I have been having trouble loading pthreads extension in CLI.. I misunderstood how to load it and now I do not truly understand what should I do.
Here is what I have done so far.
I configured php with the following command:
'./configure'
'--prefix=/Users/username/Terminal/WebServer'
'--with-apxs2=/Users/username/Terminal/WebServer/bin/apxs'
'--enable-maintainer-zts'
'--enable-pthreads=shared'
'--enable-debug'
'--with-tsrm-pthreads'
'--with-config-file-path=/Users/username/Terminal/WebServer/ini'
'--enable-cli'
Apache's loaded Modules:
Compiled in modules:
core.c
mod_so.c
http_core.c
worker.c
So, in /Users/username/Terminal/WebServer/ini directory I created php-cli.ini
file and added extension=pthreads.so
line, then I ran php -m
command, the following is the output:
[PHP Modules]
Core
ctype
date
dom
fileinfo
filter
hash
iconv
json
libxml
pcre
PDO
pdo_sqlite
Phar
posix
<strong>pthreads</strong>
Reflection
session
SimpleXML
SPL
sqlite3
standard
tokenizer
xml
xmlreader
xmlwriter
[Zend Modules]
I restarted Apache and opened index.php
file which has phpinfo()
in it.
Notable information
Configuration File (php.ini) Path => /Users/username/Terminal/WebServer/ini
Loaded Configuration File => /Users/username/Terminal/WebServer/ini/php.ini
Scan this dir for additional .ini files => (none)
Additional .ini files parsed => (none)
Thread Safety => Enabled
phpinfo()
doens't include pthreads module information and I don't know whether it should or not.
at this point I open test.php file which includes the following pthreads script:
<?php $thread = new class extends Thread {
public function run() {
echo "Hello World\n";
}
};
$thread->start() && $thread->join();
?>
and the output through apache is:
Fatal error: Class 'Thread' not found in /Users/username/Sites/test.php on line 1
When I run the following command on Terminal
$ php /Users/username/Sites/test.php
The output is : Hello World
So the question is how do I load pthreads extension in CLI properly ?
Upvotes: 1
Views: 2392
Reputation: 17158
You already have the desired result, but don't seem to know why ...
The key parts of your configuration are:
configure
optionsIf PHP is being built with Apache DSO SAPI, you must use --enable-pthreads=shared
, this causes the build process to create a DSO (shared object, dll in windows speak) from the pthreads library, rather than statically linking pthreads into the Apache DSO.
php.ini
configurationFrom the PHP manual:
If php-SAPI.ini exists (where SAPI is the SAPI in use, so, for example, php-cli.ini or php-apache.ini), it is used instead of php.ini.
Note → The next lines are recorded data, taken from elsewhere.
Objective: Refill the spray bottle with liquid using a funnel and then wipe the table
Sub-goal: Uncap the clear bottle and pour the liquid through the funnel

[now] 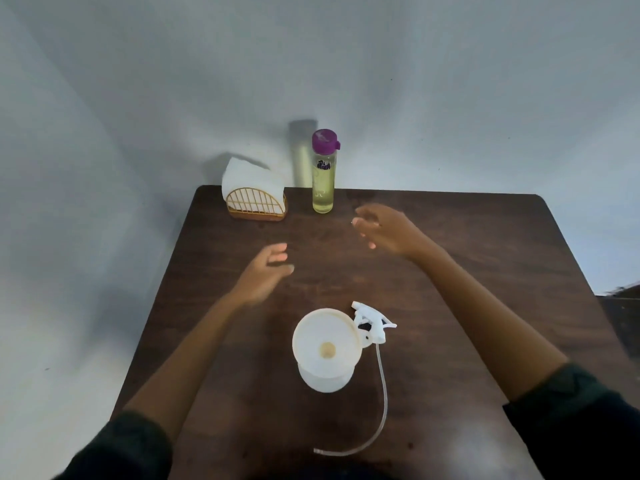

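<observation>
A white spray bottle (325, 381) stands near the front of the dark wooden table (485, 271) with a cream funnel (325, 337) seated in its neck. Its white trigger head (372, 322) lies beside it on the right, and the clear dip tube (382, 403) curves toward the front edge. A tall clear bottle of yellowish liquid (323, 174) with a purple cap stands at the back edge. My left hand (266, 271) hovers over the table's middle, fingers loose and empty. My right hand (384, 228) is raised to the right of the tall bottle, fingers spread, holding nothing.
A gold wire napkin holder (256, 204) with white napkins (247, 178) stands at the back left corner. A pale wall rises right behind the table. A dark object shows past the table's right edge.
</observation>
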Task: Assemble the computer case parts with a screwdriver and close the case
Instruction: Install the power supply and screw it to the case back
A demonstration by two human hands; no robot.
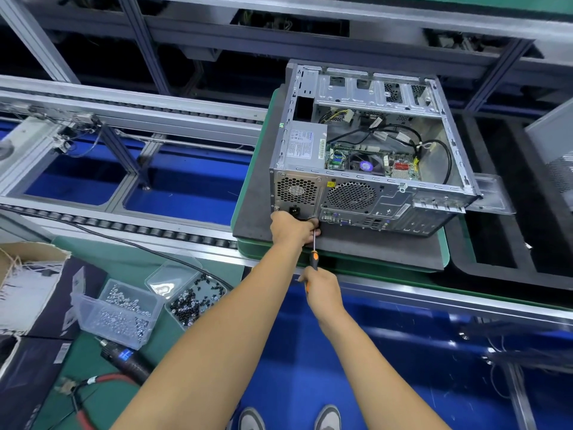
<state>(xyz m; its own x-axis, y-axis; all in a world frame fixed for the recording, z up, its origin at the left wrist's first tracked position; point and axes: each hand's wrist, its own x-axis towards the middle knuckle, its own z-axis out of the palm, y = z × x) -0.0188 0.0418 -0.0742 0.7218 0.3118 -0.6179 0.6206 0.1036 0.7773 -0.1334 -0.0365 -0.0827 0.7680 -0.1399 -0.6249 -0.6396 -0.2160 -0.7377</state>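
Observation:
An open grey computer case (366,193) lies on its side on a dark foam pad (372,249), its rear panel facing me and the motherboard, cables and power supply (305,147) showing from above. My left hand (291,226) is at the lower left corner of the rear panel, its fingers curled around the tip of the screwdriver shaft there. An orange and black screwdriver (313,259) points up at that corner. My right hand (322,290) grips its handle.
On the green bench at left stand a clear tub of silver screws (121,311) and a tray of black screws (195,299). A black power tool (127,360) lies below them. A roller conveyor (124,225) runs left. Another grey case (555,159) sits at right.

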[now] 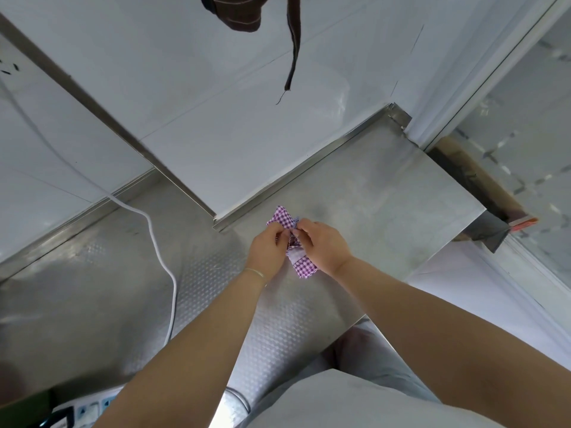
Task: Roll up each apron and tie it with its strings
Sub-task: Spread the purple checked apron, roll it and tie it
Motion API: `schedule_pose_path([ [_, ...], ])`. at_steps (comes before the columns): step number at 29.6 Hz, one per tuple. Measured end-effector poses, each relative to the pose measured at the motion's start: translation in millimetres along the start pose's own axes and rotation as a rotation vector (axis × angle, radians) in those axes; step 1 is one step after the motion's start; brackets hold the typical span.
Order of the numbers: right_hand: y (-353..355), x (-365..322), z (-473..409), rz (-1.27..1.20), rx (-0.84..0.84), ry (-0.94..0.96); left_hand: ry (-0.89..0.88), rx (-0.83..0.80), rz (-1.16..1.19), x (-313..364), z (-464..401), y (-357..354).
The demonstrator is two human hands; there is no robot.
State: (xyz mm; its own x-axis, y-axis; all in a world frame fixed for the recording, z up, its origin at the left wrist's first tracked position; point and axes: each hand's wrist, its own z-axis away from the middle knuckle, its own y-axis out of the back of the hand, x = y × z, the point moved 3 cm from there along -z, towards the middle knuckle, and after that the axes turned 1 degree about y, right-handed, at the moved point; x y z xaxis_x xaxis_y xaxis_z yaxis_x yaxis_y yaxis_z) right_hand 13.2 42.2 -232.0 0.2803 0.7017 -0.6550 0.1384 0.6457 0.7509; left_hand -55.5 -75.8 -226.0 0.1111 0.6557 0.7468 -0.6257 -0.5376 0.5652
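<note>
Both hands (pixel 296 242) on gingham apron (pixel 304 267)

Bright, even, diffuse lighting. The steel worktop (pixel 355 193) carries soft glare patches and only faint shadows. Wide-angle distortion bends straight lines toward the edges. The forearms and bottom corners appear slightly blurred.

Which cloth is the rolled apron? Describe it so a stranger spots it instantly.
Start at the steel counter below the white tiled wall. Near its middle, the left hand and right hand meet over a small bundle, the rolled apron. It is purple-and-white checked, unlike the brown striped cloth hanging up on the wall.
</note>
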Motion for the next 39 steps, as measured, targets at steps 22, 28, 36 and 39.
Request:
schedule_pose_path([
  [22, -20, 35, -19, -0.361, 0.139, -0.817, 0.248, 0.047, 0.439, -27, 40, -19],
  [28, -18, 35, -22, -0.365, 0.057, -0.761, -0.343, -0.061, -0.129, -15, 31, -9],
  [36, -15, 27, -12, -0.377, 0.018, -0.626, -0.356, -0.228, -0.257, 6, 6, -8],
  [39, -13, 23, -4, -0.455, 0.091, -0.636, -0.042, -0.221, 0.032, 6, -1, -13],
])
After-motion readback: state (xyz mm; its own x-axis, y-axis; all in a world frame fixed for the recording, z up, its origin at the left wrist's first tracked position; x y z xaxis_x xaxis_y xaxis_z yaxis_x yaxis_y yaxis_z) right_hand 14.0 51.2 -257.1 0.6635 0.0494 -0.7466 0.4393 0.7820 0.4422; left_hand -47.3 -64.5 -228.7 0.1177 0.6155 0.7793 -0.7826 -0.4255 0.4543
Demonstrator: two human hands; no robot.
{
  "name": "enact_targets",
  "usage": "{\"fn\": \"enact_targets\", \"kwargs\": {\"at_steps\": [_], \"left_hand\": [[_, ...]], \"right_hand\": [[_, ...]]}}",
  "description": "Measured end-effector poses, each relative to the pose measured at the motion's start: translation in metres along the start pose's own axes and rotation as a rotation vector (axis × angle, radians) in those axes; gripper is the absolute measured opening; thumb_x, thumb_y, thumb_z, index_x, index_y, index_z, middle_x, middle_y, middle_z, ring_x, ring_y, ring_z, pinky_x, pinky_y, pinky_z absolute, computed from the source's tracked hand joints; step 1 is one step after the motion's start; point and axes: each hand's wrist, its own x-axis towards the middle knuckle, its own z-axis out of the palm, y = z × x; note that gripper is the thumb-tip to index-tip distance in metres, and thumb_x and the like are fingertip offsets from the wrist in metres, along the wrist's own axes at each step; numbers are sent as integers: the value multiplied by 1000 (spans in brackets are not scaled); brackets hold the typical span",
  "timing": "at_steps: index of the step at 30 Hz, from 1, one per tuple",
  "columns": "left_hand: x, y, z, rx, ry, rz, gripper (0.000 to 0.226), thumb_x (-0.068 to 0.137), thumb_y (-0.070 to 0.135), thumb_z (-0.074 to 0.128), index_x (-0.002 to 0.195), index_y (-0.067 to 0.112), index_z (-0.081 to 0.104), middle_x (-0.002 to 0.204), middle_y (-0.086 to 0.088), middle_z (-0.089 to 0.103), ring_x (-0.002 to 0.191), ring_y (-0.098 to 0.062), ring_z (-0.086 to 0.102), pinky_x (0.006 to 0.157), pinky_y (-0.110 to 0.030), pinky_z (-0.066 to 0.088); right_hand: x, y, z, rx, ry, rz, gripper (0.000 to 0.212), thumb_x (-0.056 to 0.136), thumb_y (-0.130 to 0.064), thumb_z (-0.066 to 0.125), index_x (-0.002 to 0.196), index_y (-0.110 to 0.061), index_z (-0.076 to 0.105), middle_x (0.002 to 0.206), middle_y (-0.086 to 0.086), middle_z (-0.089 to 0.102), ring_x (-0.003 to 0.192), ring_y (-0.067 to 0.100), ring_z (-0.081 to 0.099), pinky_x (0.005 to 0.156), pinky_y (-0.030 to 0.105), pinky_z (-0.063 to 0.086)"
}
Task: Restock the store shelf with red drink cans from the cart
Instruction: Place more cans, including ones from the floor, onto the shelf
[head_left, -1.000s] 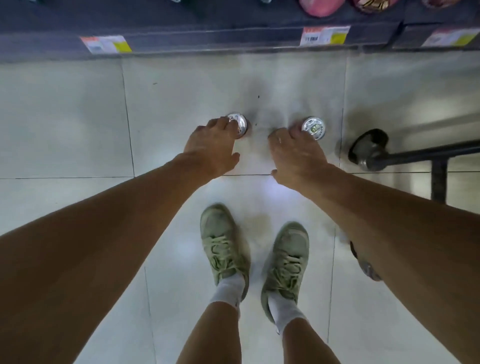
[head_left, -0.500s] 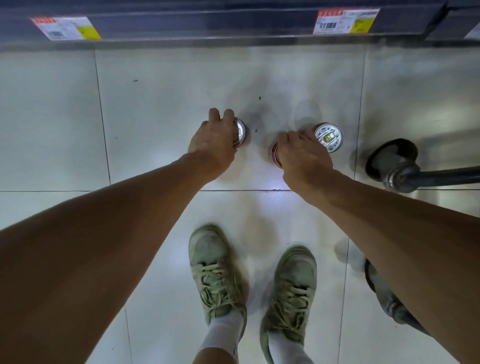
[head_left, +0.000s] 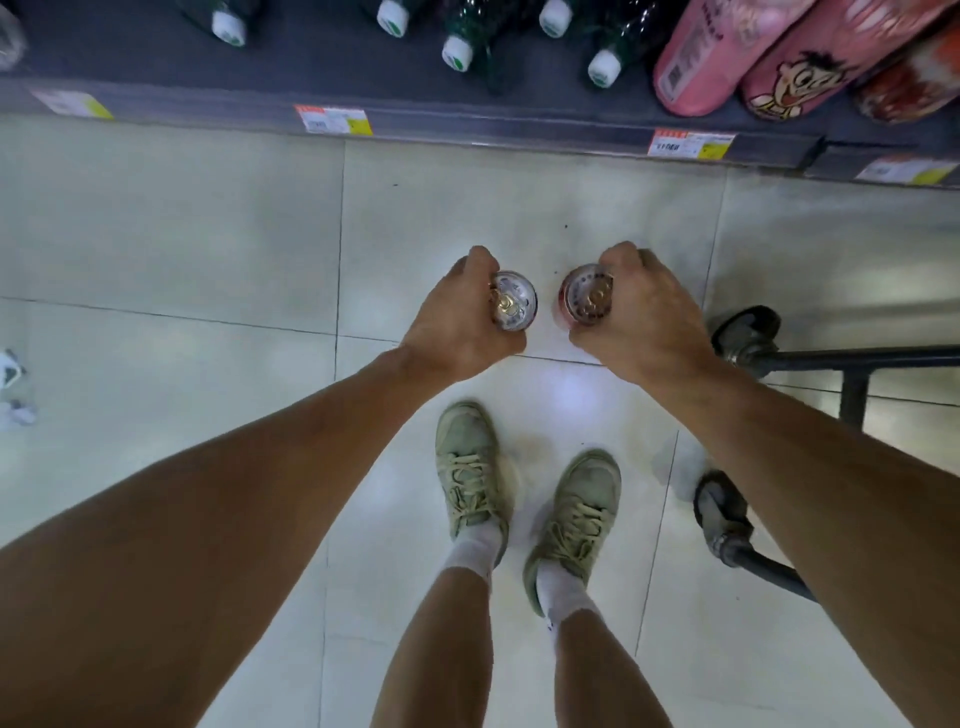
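Note:
My left hand (head_left: 457, 319) grips a drink can (head_left: 514, 307) from its left side; I see its silver top with the pull tab from above. My right hand (head_left: 647, 312) grips a second can (head_left: 584, 297) with a red wall and silver top, fingers curled over its far side. Both cans are held upright, close together, above the pale tiled floor. The dark store shelf (head_left: 467, 122) runs along the top, its front edge carrying price labels (head_left: 331, 119).
Dark bottles with white caps (head_left: 457, 52) and pink snack packs (head_left: 727, 57) stand on the shelf. The cart's black frame (head_left: 852, 364) and two castor wheels (head_left: 743, 332) are at the right. My feet in green sneakers (head_left: 470, 470) stand below the hands.
Both hands have lifted the cans up from the floor and drawn them closer together. The view has tilted up, bringing the shelf's bottles and packs into sight.

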Motion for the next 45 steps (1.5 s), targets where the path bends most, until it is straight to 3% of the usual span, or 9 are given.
{"fn": "enact_targets", "kwargs": {"at_steps": [9,14,18,26,30,33,39,43,45], "left_hand": [[-124,102,-126,-496,280,-20,63,63,18,88,116,18,53,108,2,63,97,-8,61,84,-28,52],[-207,153,-215,-723,304,-7,74,61,12,90,125,19,53,113,5,65,99,-2,62,83,-16,49],[-267,192,-283,-782,354,65,66,65,10,88,120,18,53,115,6,64,102,-1,62,89,-22,51],[-363,257,-390,-747,480,277,59,64,23,87,116,20,59,111,6,69,104,-10,64,92,-30,52],[-399,285,-423,-789,520,368,60,64,36,84,118,23,63,110,5,71,105,-12,66,94,-38,53],[-415,301,-443,-806,506,410,65,65,34,86,124,22,62,111,7,71,106,-8,66,91,-31,54],[-426,323,-469,-791,498,506,46,75,19,83,115,30,65,105,13,72,101,-6,67,81,-23,55],[-422,341,-486,-748,509,545,46,72,20,84,113,30,65,103,17,72,98,0,66,77,-18,55],[-419,353,-492,-765,524,543,51,72,22,85,116,30,62,105,16,70,96,2,66,80,-25,57]], "right_hand": [[-109,-116,-139,390,217,-4,72,67,-27,79,132,-18,50,123,2,59,109,25,61,89,45,52],[-181,-175,-231,503,283,-47,65,69,-33,86,124,-20,52,113,-9,62,101,7,57,85,19,44],[-235,-218,-295,618,365,-86,63,68,-41,85,122,-26,54,113,-10,64,104,7,61,93,31,50],[-327,-292,-397,846,509,-150,60,70,-17,88,122,-22,58,105,-15,66,95,4,67,88,34,57],[-362,-308,-433,901,569,-223,56,75,-13,86,124,-16,59,109,-13,64,91,-14,60,76,5,45],[-374,-316,-451,910,603,-250,58,75,-18,86,125,-21,57,112,-17,62,97,-19,56,78,-2,39],[-386,-329,-478,952,663,-318,55,75,-24,87,122,-29,59,110,-16,67,96,-10,61,79,11,46],[-384,-336,-493,955,698,-332,54,73,-31,87,121,-32,62,113,-13,69,103,4,65,89,37,56],[-386,-340,-503,938,719,-351,54,73,-32,87,120,-33,62,114,-17,68,105,-1,62,90,27,53]]}}
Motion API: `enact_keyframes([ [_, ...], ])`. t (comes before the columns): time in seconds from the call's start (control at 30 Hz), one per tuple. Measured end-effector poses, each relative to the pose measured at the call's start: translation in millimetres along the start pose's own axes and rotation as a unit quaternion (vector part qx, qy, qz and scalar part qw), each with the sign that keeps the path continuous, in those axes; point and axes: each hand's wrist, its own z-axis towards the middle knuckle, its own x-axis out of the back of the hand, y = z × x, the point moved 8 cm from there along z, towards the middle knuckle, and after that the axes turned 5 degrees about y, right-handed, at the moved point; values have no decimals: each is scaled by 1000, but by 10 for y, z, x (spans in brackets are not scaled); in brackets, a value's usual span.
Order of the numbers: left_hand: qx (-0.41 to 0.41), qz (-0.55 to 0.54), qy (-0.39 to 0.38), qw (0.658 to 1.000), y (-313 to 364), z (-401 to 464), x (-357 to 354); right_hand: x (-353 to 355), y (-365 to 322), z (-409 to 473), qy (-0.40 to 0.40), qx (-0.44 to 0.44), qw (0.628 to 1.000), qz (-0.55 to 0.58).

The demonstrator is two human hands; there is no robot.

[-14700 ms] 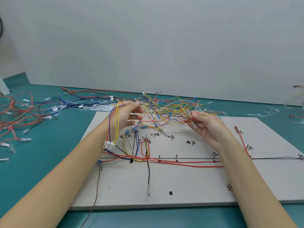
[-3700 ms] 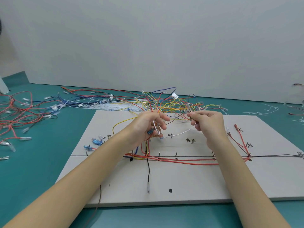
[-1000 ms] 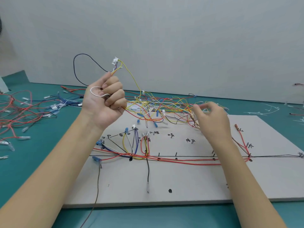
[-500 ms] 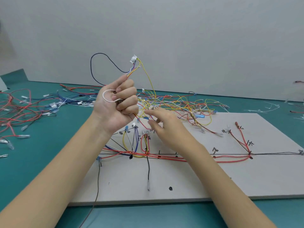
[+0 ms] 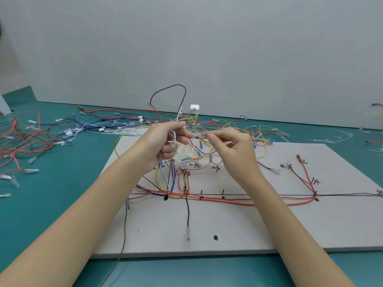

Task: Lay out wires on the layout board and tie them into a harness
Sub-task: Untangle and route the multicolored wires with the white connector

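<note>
White wire [image 5: 173,139] is pinched in the left hand [image 5: 163,141] above the layout board [image 5: 269,224]; strands are pinched by the right hand [image 5: 232,148]. Snagging in the tangle [image 5: 223,129] could be caused by a hard pull.

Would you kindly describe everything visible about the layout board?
The layout board is a flat, pale grey panel lying on the teal table. A dark line runs across it, with handwritten marks, short pins and small dark holes. Red, yellow, blue and black wires lie along it; both forearms pass over it.
</note>
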Motion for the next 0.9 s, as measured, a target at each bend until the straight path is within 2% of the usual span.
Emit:
enact_keyframes([
  [0.13,24,-150,-72,986,5,-23,-136,-173,12,-90,-78,16,995,-56],
  [0.3,67,-347,-192,916,95,-155,-308,-477,70,-174,-166,46,973,-154],
  [0.43,80,-430,-245,865,134,-236,-403,-514,93,-165,-163,63,967,-183],
  [0.5,76,-442,-253,857,151,-251,-411,-435,74,-133,-131,74,974,-172],
  [0.57,70,-425,-236,871,154,-234,-385,-315,33,-100,-82,80,982,-148],
  [0.6,64,-400,-213,889,147,-210,-363,-251,5,-87,-53,79,987,-130],
  [0.7,8,-234,-70,970,79,-82,-203,-114,-28,-58,9,39,998,-43],
  [0.73,-15,-169,-18,985,60,-51,-144,-94,-35,-57,17,25,999,-16],
  [0.8,-46,-82,42,995,34,-27,-97,-65,-77,-74,27,22,999,14],
  [0.9,-81,-2,72,994,38,-25,-100,-42,-116,-100,33,25,999,30],
])
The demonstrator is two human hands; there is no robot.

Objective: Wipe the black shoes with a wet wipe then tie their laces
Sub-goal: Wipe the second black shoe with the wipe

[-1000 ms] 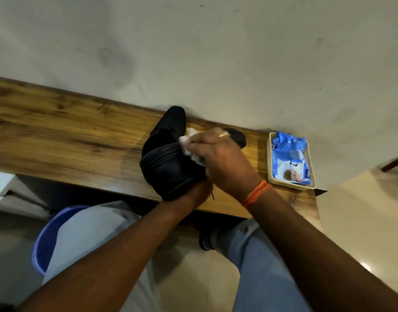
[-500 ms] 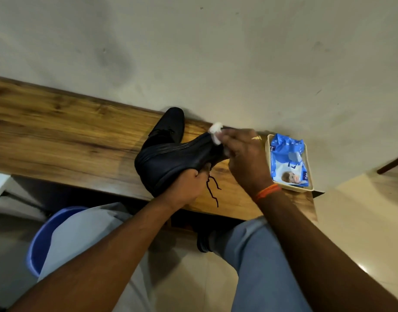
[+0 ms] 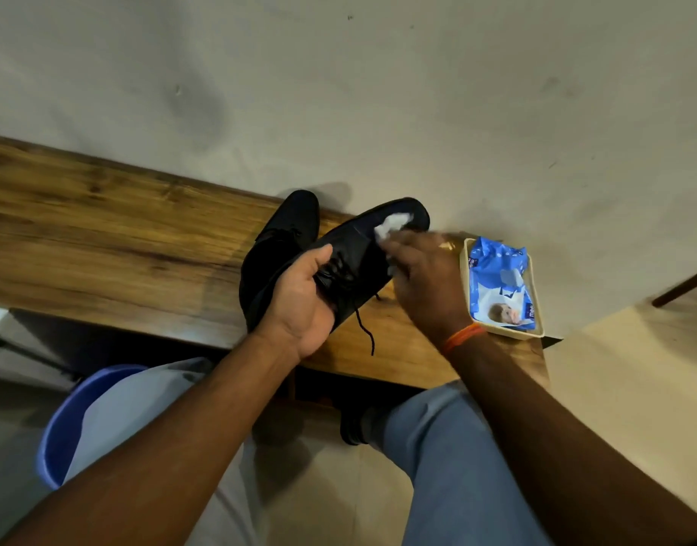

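Observation:
My left hand grips a black lace-up shoe from below, holding it tilted above the wooden table with its toe toward the wall. A loose black lace dangles from it. My right hand pinches a crumpled white wet wipe and presses it on the shoe's toe area. The second black shoe stands on the table just behind and left of the held one, partly hidden by it.
A blue pack of wet wipes lies in a cream tray at the table's right end, close to my right hand. The wall runs along the table's far edge. A blue bucket stands on the floor by my left knee.
My left hand has turned the shoe so its laced top faces up. My right hand has slid the wipe from the shoe's side up toward the toe.

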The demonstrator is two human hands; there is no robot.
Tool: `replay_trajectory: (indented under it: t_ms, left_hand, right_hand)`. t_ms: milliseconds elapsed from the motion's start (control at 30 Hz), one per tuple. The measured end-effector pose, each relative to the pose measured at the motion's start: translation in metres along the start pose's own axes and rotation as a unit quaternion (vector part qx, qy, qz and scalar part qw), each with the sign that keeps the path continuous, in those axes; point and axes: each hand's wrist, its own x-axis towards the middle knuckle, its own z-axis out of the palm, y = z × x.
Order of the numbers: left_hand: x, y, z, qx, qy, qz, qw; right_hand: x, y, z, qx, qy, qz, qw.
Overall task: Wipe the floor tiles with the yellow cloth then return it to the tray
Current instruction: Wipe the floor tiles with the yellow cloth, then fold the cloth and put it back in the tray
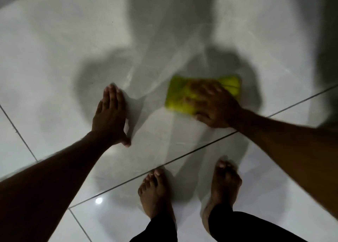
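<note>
A folded yellow cloth lies flat on a large white floor tile, right of the middle of the view. My right hand presses down on the cloth's right half with its fingers spread over it, and the picture there is blurred by motion. To the cloth's left, my left hand rests flat on the same tile, fingers together, holding nothing. No tray is in view.
My two bare feet stand on the near tiles just below a dark grout line that runs diagonally across the floor. Another grout line crosses at the left. Shadows of my arms and head fall on the glossy tiles.
</note>
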Motion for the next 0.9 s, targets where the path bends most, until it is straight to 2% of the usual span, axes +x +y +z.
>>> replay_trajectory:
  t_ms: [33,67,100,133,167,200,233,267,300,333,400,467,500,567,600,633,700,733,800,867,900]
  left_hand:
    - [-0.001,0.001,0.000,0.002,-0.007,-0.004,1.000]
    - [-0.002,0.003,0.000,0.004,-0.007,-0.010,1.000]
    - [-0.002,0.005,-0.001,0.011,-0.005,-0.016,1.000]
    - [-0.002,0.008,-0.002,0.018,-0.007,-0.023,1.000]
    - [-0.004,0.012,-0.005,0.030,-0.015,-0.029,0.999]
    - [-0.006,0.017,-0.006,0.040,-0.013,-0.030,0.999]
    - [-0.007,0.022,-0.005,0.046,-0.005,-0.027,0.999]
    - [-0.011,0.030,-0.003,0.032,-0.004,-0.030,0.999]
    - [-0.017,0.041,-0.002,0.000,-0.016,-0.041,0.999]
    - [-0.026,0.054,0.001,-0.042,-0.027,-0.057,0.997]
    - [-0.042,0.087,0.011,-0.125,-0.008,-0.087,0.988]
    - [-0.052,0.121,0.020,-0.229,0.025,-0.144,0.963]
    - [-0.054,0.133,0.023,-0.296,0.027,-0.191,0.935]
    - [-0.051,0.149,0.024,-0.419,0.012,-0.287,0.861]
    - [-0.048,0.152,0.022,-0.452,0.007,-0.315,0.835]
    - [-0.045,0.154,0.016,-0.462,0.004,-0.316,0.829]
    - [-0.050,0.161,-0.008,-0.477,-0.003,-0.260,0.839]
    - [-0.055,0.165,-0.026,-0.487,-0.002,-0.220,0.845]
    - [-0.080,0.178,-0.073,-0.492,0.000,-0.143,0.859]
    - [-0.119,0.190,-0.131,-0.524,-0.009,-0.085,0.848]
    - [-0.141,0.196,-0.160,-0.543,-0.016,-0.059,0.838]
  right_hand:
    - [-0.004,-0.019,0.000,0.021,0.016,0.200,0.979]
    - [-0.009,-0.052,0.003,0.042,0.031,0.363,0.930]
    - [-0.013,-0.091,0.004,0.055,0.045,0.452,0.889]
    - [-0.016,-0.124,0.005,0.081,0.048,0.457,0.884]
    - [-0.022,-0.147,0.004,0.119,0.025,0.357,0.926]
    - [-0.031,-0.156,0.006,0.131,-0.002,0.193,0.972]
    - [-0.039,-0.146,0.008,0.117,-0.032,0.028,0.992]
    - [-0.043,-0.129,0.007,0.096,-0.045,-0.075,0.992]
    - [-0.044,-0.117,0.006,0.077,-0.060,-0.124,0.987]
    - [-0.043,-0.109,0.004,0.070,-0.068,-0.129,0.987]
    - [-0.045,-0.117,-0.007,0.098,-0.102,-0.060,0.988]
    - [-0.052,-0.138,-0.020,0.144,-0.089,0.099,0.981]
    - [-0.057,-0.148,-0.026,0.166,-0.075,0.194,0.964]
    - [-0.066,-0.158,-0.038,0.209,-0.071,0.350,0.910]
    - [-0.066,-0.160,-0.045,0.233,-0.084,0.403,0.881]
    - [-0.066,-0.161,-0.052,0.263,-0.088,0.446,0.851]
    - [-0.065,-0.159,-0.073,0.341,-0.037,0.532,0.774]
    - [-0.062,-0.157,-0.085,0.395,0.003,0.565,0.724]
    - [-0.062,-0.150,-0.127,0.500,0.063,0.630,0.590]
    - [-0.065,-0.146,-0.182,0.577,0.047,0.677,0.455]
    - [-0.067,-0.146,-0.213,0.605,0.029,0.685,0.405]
The SAPI name can be determined with php_sapi_name().
Having built pthreads shared (pthreads.so), we can simply create php-cli.ini
in the same path as php.ini
and add extension=pthreads.so
to it.
What you have works, however, it's not ideal; You don't really want Apache to use a PHP interpreter that has the overhead of ZTS.
Ideally, you will want to build and install PHP twice:
configure
--with-apxs=...
--disable-pthreads
--prefix=/system/prefix
--with-config-file-path=/system/prefix/etc
...
Replace /system/prefix/
with sensible system prefix like /usr/
...
When you make install
this build, you will create the ideal installation for Apache, which includes a non-thread safe PHP binary at /system/prefix/bin/php
, with all related scripts (pecl
, phpize
, php-config
etc.) in /system/prefix/bin
.
Before this build you need to make clean
(if you are using a release tarball), or vcsclean
(if you are using local git repository).
configure --enable-maintainer-zts --enable-pthreads=static --prefix=/special/prefix --with-config-file-path=/special/prefix/etc
...
Replace /special/prefix/
with sensible special prefix like /opt/
, do not use the same prefix as the first build ...
When you make install
the first installation is not touched, instead a new installation is created without support for Apache, but with support for pthreads built statically into the binary (configuration free).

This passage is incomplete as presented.